Sunday, May 1, 2011

What I've Been Reading

The Best Things in Life: A Guide to What Really Matters (Philosophy in Action) by Thomas Hurka. Hurka has made an audacious attempt to pack most of his philosophy into a puny book and spectacularly pull's it off as well. This is not a cheesy book like "The Secret", claiming to have definite answers to all the quintessential questions of life. In-fact, one would find number of passages uprooting our long held believes. Thanks to confirmation bias, it would be hard to concentrate on those passages. A wonderful, well written and a simple book, nudging us towards a better life without consoling our conscience.

Paradox of hedonism - "A sure way to lose happiness... is to want it at the expense of everything else. - Bette Davis"

On Compassion - "Compassion is a morally fitting response to another's pain and because it's fitting, it's good. Compassionate pain may also be bad as pain - may be any pain is bad insofar as it's pain - but it's also good insofar as it's compassionate, and overall usually more good than bad. On balance it's better to feel for others' troubles than to be callously indifferent to them."
On Self-Knowledge - "Understanding yourself remains as good as understanding other people or things. And sometimes it's hugely beneficial, as when it helps you choose a rewarding career or improve your character. But it's effects aside, self-knowledge doesn't seem so special: it has neither the generality of scientific knowledge nor the extra importance of knowing your place in the world. While it's good to know your inner states, it's no tragedy if you don't, and if being wrong about them helps you achieve important goods, that's probably on balance a blessing." 
(bet, those lines would make Socrates cringe)

On Callousness (Vice & Virtue) - "It's not only wrong oriented attitudes that are vicious; so is not having right ones, or not caring where a good person would care. And even rightly oriented attitudes can be vicious if they're insufficiently strong. Imagine that a torture cares only a bit about his vicitim's pain, or a solider liberating a concentration camp at the end of Word War II is just slightly saddened by what he sees, as he might be by a friend's headache. These attitudes are so inadequate to their objects' evil that they too involve callousness. Great values demand strong response, and ones that fall too far short are evil.""There are three kinds of vice. First are simple vices, involving a wrongly oriented attitude such as loving an evil or hating a good; they're typified by malice and envy. Next come the vice of indifference, where without having a wrongly oriented attitude you lack a right one; these include callousness and sloth. Last come the vices of disproportion, where your attitudes are appropriately oriented and maybe on their own good, but so out of proportion to their object values that taken together they're evil; he we find selfishness and cowardice." 
(that last vice was cognitive dissonance 101, right?)
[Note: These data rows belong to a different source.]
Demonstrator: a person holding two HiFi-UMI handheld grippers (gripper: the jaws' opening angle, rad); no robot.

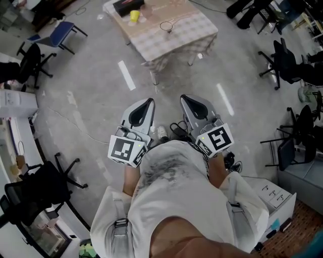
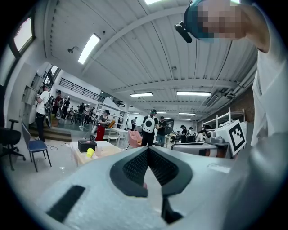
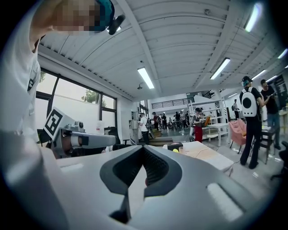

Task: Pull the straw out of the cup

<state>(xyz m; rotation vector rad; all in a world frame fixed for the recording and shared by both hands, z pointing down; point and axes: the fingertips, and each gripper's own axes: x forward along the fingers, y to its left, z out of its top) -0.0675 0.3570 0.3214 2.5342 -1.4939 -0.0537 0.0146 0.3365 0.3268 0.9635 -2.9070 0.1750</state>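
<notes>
Well short of the table [image 1: 189, 27]: left gripper [image 1: 149, 103] and right gripper [image 1: 185, 98], side by side, jaws fully together, nothing held. Stands on the table: clear cup [image 1: 166, 26]. Straw too small to confirm. Farther back on the table: yellow object [image 1: 134, 16], black box [image 1: 128, 6].

Operator wear: white top [image 1: 176, 196], faint grey mottling down the front; 1 grey strap [image 1: 120, 222] with a buckle at each sleeve. Head carries teal headgear [image 2: 194, 18] with a black camera stub [image 2: 183, 32]. Hand tools, left gripper [image 1: 149, 102] and right gripper [image 1: 184, 98]: pale grey shells, black ribbed liners on the jaws, tapering to a point. 1 marker cube [image 1: 126, 150] per tool, black squares on white, with a small green light [image 1: 137, 144] beside it.
</notes>
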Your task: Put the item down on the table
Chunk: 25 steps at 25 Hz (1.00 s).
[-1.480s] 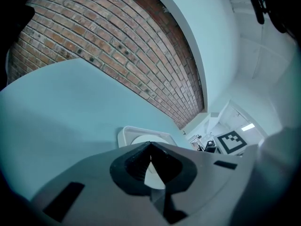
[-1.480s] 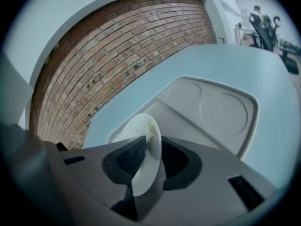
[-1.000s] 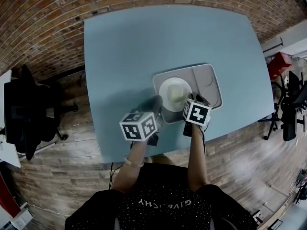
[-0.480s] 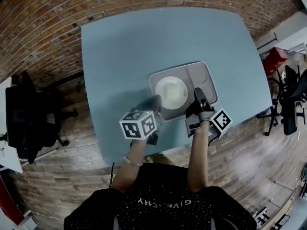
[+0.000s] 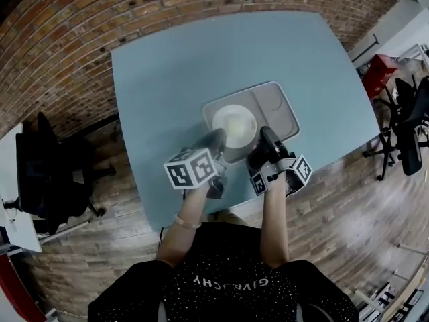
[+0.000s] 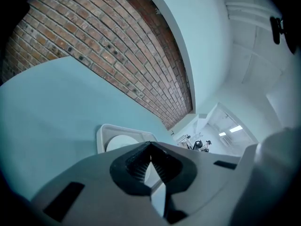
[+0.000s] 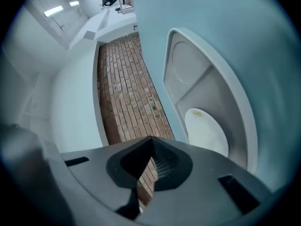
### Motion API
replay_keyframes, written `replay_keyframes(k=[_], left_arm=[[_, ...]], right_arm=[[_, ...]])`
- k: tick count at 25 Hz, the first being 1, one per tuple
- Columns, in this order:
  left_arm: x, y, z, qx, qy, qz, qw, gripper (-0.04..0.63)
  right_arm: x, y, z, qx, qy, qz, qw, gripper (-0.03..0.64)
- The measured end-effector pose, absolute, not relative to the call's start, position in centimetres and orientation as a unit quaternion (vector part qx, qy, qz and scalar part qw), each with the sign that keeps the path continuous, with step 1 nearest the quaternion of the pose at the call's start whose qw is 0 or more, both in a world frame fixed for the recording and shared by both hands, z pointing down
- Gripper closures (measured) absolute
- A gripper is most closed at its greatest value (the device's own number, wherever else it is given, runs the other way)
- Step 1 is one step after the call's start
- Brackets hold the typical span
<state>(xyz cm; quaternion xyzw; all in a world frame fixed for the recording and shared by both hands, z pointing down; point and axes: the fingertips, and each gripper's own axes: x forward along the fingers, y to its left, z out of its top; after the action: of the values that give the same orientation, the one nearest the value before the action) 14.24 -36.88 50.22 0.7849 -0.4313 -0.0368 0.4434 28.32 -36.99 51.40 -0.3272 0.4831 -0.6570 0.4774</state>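
Brick wall (image 5: 80, 19) backs the pale blue table (image 5: 167, 79), with plank floor (image 5: 87, 247) below. The left gripper (image 5: 216, 139) hangs at the near-left rim of the grey compartment tray (image 5: 285, 109), jaws clenched and empty. The tray lies flat on the table, a round white plate (image 5: 234, 125) inside. The right gripper (image 5: 266, 136) is likewise clenched on nothing; whether it touches the rim is unclear.

I have open blue table (image 5: 174, 72) left, right and beyond; only the gray tray (image 5: 285, 109) with its white plate (image 5: 234, 123) blocks straight ahead.
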Motion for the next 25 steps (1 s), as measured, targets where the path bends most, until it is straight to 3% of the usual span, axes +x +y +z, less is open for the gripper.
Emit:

On Relationship - "If we may compare longed and successful love for a person to the course of a river from its source to the sea, it begins as a violent torrent in a narrow bed full of rocks and shallows; in its middle it receives many tributaries; and in its later stages it becomes a clam wide deep stream
Too often, of course, there is no such happy endings, and the stream peters out into the shallows of mere habitual toleration or the swaps of mutual irritation and frustrations".

(those were pragmatic words of wisdom from Philosopher C.D.Broad)


My favorite lines; simplest of all wisdom:
Writing to a friend's newborn daughter, the poet Philip Larkin wished that not she be talented or beautiful but that she be ordinary. "In fact, may you be dull / If that is what a skilled, / Vigilant, flexible, / Unemphasised, enthralled / Catching of happiness is called." I'll assume that Larkin wasn't utterly misguided and the what he was wishing the young girl were indeed the one of the best things in life."